Sementara itu sebagai pemantik diskusi, dr Nasser menampilkan surat yang diterbitkan Direktorat Jenderal Pelayanan Kesehatan (Ditjen Yankes) Kementerian Kesehatan Nomor TK.02.02/D/44137/2024 tentang Penghentian Sementara Program Studi Anestesi Undip Semarang di RS Kariadi Semarang.

Dalam surat tersebut dijelaskan alasan penghentian sementara Prodi Anestesi karena adanya dugaan perundungan yang memicu bunuh diri dari dr Aulia Risma Lestari. 

Saat memberikan paparan, Dr Andryani menjelaskan suatu kematian disebut dengan bunuh diri maka harus didukung bukti dan harus melalui proses serta tindakan kepolisian. Perlu juga, kata dia, dicari adanya niat untuk bunuh diri tersebut.

“Penentuan bunuh diri bukan oleh wartawan atau desas desus tapi oleh penyidik Polri setelah dilakukan proses sidik-lidik sesuai peraturan perundangan,” katanya. 

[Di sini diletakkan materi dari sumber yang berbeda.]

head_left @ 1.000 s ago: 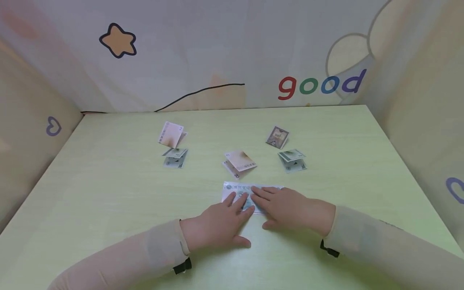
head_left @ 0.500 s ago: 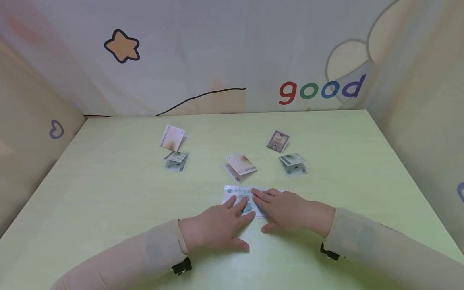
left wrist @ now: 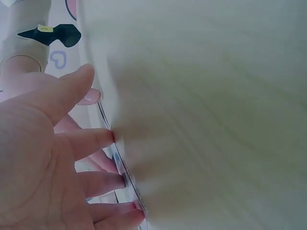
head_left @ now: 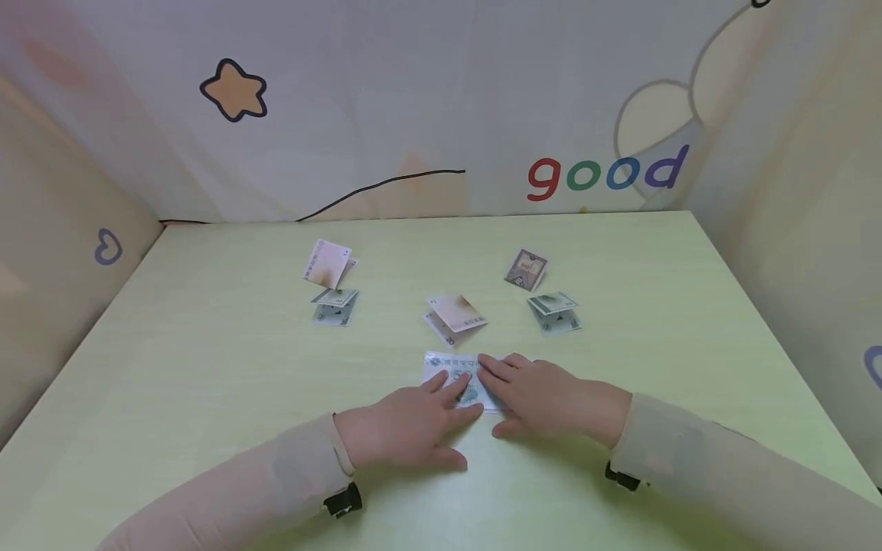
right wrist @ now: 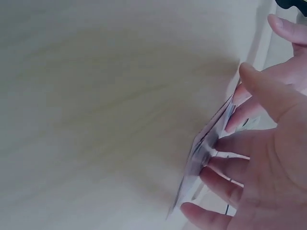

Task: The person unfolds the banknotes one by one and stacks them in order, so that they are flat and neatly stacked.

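A blue-green banknote [head_left: 451, 363] lies flat on the table in front of the person, partly covered by fingers. My left hand [head_left: 413, 425] rests its spread, straight fingertips on its near left part, thumb out on the table side. Over the right part lies my right hand [head_left: 554, 398], fingers extended and close together. In the right wrist view, layered edges of paper [right wrist: 204, 134] show beside the fingertips; how many layers, I cannot tell. Just beyond the flat note stands a folded pinkish banknote [head_left: 456, 312], half open.
Further back at left are a folded pinkish banknote [head_left: 328, 262] and a folded green one [head_left: 334, 298], close together. At right sit a folded brown banknote [head_left: 527, 268] and another folded green banknote [head_left: 554, 302]. Printed fabric walls [head_left: 386, 99] border the pale table [head_left: 207, 344].
The head view has tilted a little, so the table sits slightly lower in it. Both hands stay on the flat banknote, almost unmoved.
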A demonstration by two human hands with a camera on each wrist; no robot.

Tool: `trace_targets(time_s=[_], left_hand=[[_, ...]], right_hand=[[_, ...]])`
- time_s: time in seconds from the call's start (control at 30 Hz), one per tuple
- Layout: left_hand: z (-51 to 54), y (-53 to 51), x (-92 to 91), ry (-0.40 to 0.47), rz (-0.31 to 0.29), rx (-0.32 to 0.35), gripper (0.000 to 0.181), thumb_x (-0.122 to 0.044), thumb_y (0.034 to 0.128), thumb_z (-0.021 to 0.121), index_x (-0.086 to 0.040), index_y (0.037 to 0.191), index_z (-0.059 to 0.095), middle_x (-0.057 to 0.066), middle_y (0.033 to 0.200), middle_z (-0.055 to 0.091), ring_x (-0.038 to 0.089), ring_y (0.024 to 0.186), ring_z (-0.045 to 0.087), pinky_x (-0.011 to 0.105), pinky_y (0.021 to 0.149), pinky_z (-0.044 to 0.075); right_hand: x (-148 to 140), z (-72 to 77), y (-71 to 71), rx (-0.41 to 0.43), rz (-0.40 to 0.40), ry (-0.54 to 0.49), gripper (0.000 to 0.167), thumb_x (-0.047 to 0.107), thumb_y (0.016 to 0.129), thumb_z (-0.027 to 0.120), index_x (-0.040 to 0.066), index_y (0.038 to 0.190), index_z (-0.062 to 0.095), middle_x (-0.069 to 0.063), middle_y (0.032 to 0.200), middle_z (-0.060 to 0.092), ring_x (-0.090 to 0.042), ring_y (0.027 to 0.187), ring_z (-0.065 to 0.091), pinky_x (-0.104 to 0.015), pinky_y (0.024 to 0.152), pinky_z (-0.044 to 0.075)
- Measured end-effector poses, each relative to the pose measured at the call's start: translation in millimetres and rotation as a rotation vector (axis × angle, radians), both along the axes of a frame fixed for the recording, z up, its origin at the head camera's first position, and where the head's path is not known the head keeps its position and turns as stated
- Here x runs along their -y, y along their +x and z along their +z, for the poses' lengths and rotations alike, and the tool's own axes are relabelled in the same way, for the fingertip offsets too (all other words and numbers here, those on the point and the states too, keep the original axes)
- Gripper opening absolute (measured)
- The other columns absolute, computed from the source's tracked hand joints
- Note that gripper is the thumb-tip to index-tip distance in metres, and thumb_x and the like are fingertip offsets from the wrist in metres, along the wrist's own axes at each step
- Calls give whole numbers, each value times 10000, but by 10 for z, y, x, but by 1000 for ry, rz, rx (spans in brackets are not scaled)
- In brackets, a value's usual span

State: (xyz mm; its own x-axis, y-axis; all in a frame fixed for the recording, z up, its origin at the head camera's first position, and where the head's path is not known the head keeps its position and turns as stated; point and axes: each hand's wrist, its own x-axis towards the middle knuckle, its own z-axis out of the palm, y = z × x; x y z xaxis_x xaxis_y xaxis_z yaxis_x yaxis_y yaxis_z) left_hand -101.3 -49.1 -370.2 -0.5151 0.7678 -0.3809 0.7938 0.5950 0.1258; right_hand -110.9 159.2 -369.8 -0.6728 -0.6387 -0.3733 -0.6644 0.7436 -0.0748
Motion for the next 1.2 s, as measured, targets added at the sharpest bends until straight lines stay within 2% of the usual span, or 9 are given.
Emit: trace_targets(time_s=[0.17, 0.3, 0.53, 0.73, 0.83, 1.07, 1.2], left_hand=[[-12, -18, 3, -2, -19, -20, 669, -570, 905, 461, -221, 1460, 331, 151, 1518, 184, 388, 1340, 257, 423, 1010, 363], [-40, -26, -9, -1, -29, -33, 662, -573, 905, 457, -229, 1457, 338, 149, 1514, 196, 388, 1334, 271, 422, 1002, 373], [-49, -27, -11, -14, -6, -28, 654, -571, 904, 462, -256, 1461, 325, 125, 1525, 181, 371, 1347, 253, 428, 975, 402], [-51, -2, 41, -56, 88, -49, 663, -599, 885, 471, -280, 1452, 342, 82, 1518, 231, 344, 1330, 310, 425, 834, 499], [-35, 8, 84, -61, 118, -64, 668, -600, 882, 475, -265, 1448, 355, 74, 1511, 249, 329, 1320, 336, 424, 837, 497], [-7, -24, 179, -43, 121, -60, 642, -567, 898, 479, -211, 1426, 403, 69, 1496, 285, 257, 1333, 331, 405, 928, 445], [0, -48, 218, -42, 116, -116, 599, -552, 898, 495, -181, 1368, 492, 66, 1443, 390, 210, 1283, 413, 373, 892, 470]], right_hand=[[-94, -5, 63, 68, 11, -26, 731, 474, 883, 577, 93, 1454, 326, -89, 1525, 224, -313, 1368, 236, -481, 1019, 336], [-177, 18, 145, 106, -9, -24, 698, 465, 882, 581, 133, 1450, 348, -122, 1521, 220, -357, 1368, 211, -497, 989, 366], [-210, 26, 186, 76, 3, -19, 716, 490, 880, 568, 116, 1448, 348, -168, 1509, 222, -380, 1357, 221, -480, 971, 392], [-209, 19, 182, 44, 35, 2, 717, 500, 881, 560, 117, 1448, 347, -160, 1504, 241, -372, 1353, 240, -461, 1019, 342], [-218, 26, 193, 33, 44, 10, 722, 500, 880, 561, 104, 1445, 350, -172, 1500, 245, -381, 1349, 243, -458, 1022, 338], [-231, 23, 188, 29, 50, 2, 725, 499, 881, 560, 115, 1454, 335, -156, 1507, 235, -369, 1359, 226, -450, 1033, 327], [-230, 8, 184, 34, 55, 3, 726, 502, 882, 556, 117, 1455, 331, -152, 1509, 232, -365, 1360, 225, -447, 1032, 329]])
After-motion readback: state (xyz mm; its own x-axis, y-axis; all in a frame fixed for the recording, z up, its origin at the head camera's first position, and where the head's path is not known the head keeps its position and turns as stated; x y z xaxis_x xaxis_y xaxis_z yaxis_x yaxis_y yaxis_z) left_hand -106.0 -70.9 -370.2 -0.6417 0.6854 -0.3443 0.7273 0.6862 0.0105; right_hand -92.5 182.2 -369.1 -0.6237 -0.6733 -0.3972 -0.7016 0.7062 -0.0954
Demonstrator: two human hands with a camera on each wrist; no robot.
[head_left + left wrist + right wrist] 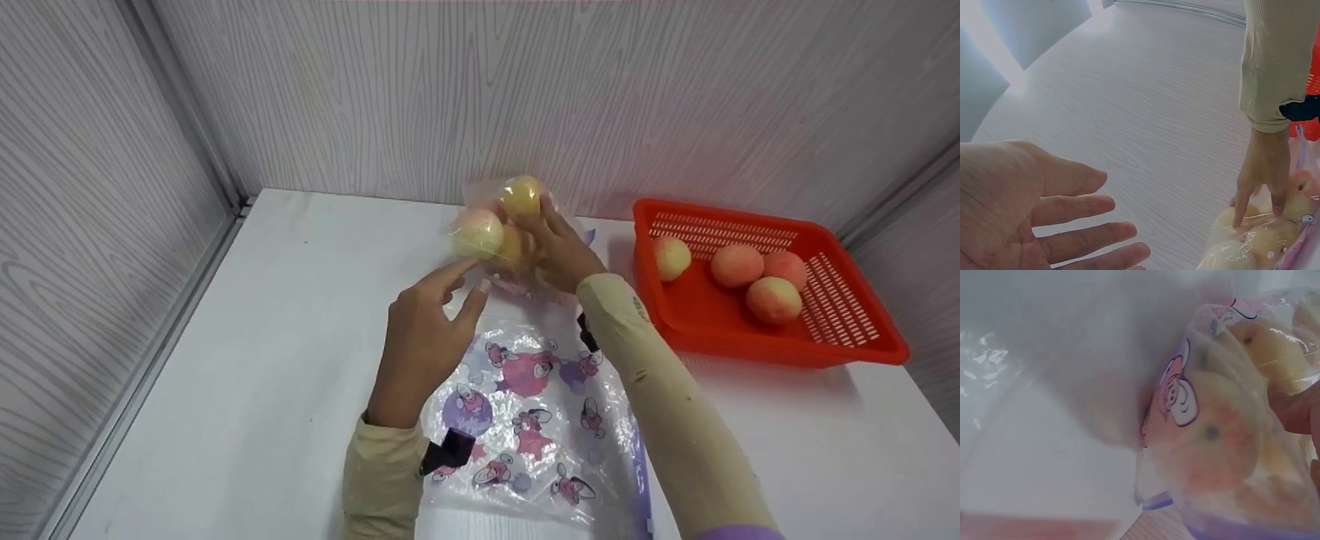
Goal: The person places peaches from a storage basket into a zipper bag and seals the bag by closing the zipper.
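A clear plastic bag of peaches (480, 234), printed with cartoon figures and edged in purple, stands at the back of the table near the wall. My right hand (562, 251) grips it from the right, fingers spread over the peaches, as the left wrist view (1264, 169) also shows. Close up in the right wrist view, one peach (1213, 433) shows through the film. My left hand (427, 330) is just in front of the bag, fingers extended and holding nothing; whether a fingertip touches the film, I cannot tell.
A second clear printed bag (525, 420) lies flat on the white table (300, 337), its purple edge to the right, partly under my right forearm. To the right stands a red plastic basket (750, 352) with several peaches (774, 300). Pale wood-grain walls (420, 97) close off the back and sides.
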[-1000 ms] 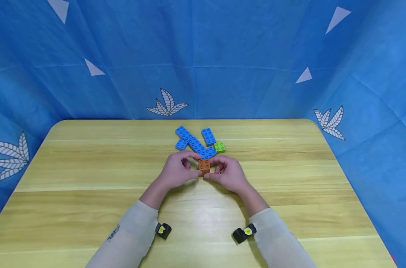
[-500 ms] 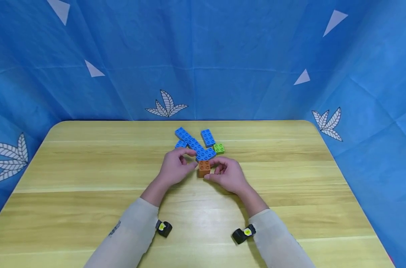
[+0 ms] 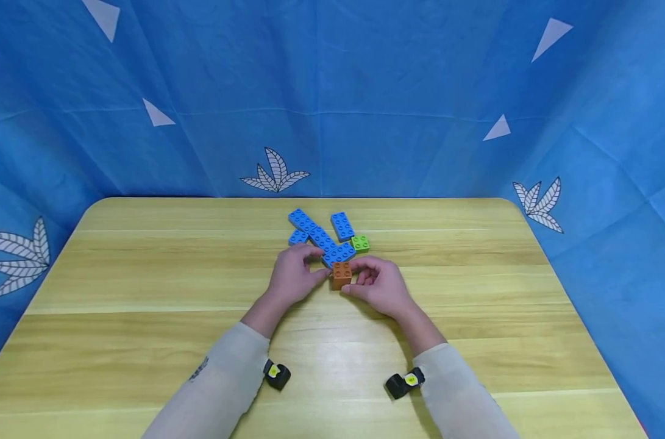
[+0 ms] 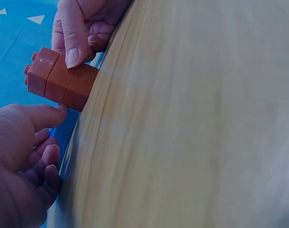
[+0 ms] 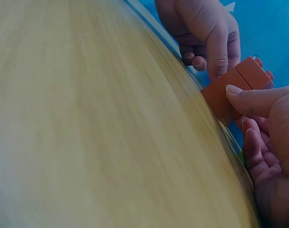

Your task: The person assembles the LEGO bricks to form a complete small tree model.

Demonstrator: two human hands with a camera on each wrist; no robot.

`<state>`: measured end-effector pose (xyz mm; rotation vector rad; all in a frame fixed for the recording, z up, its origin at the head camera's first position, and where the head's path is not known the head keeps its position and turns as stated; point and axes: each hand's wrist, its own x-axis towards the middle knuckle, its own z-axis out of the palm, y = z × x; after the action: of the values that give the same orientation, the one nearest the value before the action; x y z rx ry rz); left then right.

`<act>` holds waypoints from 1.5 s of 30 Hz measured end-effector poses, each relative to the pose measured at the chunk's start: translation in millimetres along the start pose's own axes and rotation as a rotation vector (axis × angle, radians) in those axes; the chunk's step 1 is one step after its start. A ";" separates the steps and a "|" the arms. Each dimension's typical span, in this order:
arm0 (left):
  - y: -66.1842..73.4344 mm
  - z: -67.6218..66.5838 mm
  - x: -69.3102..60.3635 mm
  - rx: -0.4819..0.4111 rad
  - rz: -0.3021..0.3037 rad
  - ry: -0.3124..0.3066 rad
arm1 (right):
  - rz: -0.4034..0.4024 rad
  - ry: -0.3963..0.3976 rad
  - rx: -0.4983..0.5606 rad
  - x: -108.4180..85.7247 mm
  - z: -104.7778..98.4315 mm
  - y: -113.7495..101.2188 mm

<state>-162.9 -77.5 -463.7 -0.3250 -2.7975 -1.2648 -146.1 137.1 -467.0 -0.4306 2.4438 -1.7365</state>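
Note:
An upright stack of orange-brown bricks (image 3: pixel 342 276) stands at the middle of the table, studs upward; three layers show in the left wrist view (image 4: pixel 59 78). My right hand (image 3: pixel 381 288) pinches it from the right, the thumb on its near face, as the right wrist view shows on the stack (image 5: pixel 237 88). On the other side is my left hand (image 3: pixel 294 277), thumb tip at the stack's left side and index finger apart from it, the hand loosely bent with nothing gripped. Just behind the stack lies a blue brick (image 3: pixel 339 253).
Beyond my hands, several more blue bricks (image 3: pixel 321 239) lie flat, one (image 3: pixel 342 225) standing apart on the right beside a small green brick (image 3: pixel 360 244). The wooden table (image 3: pixel 145 268) has a blue patterned curtain (image 3: pixel 365 73) behind and at both sides.
My left hand has let go of the stack, its index finger now away from it. The stack and my right hand have shifted slightly to the right, and my left hand has followed.

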 end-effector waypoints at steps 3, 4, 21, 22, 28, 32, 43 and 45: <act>1.4 1.4 0.8 0.028 -0.008 0.001 | 0.001 0.004 0.003 2.0 -2.3 11.1; 1.8 1.6 1.1 0.034 -0.014 -0.002 | 0.002 0.004 0.005 2.0 -2.9 11.3; 3.7 6.1 4.5 0.123 -0.044 -0.024 | 0.001 0.006 0.034 2.8 -5.5 13.3; 3.9 6.3 4.4 0.127 -0.046 -0.023 | -0.001 0.006 0.035 2.7 -5.1 13.4; 5.0 6.4 3.8 0.120 -0.055 -0.008 | -0.001 0.008 0.034 2.1 -4.1 13.0; 5.2 5.4 3.6 0.115 -0.048 -0.002 | -0.001 0.011 0.036 2.2 -3.9 12.8; 2.9 7.5 3.6 0.104 -0.049 -0.004 | 0.042 0.026 0.041 -0.2 -8.2 13.8; 3.4 7.9 3.9 0.109 -0.041 0.000 | 0.052 0.026 0.056 0.0 -9.3 13.4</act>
<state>-165.7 -68.8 -465.8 -0.2621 -2.8728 -1.1146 -150.6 149.6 -476.5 -0.3372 2.3953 -1.7953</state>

Sementara itu, Prof. Dr. Djohansjah Marzoeki menggambarkan kasus yang dialami di FK Undip ini sebagai bentuk premanisme birokrasi. Ia menjelaskan premanisme merupakan suatu tindakan yang melakukan dengan ancaman, kekerasan untuk merampas milik orang lain. 

Menurut Prof. Djohansjah, dalam kasus ini pihak rumah sakit itu hanya menjadi tempat tumpangan saja dari proses pembelajaran. Harusnya, kata dia, kemenkes tidak berhak untuk menutup Prodi.

“Paling-paling ya mengusir, jangan di sini. Ya itu boleh dan itu haknya (kemenkes). Sehingga itu yang saya anggap tindakan yang bukan wewenangnya, bukan haknya,” ujarnya. 

Dalam sesi diskusi, dr Djoko Widyarto yang menjabat sebagai ketua Majelis Kehormatan Etik Kehormatan IDI Wilayah Jawa Tengah, meminta agar pengertian mengenai perundungan ini dapat diperjelas.

Sejauh ini masih terdapat perbedaan pada pehamanan soal perundungan sepeti pada intruksi Menkes, Permendikbud hingga Fatwa MKEK. Ia juga mengusulkan di masa depan perlu diperkuat lagi kurikulum mengenai modul etika di semua fakultas kedokteran. 

“Dasar dasar etika kedokteran itu harus ditanamkan, tidak hanya sekadar memberikan pelajaran tetapi harus bisa memberikan contoh di lapangan sehingga peserta didik itu paham tentang etika kedokteran,” ujarnya.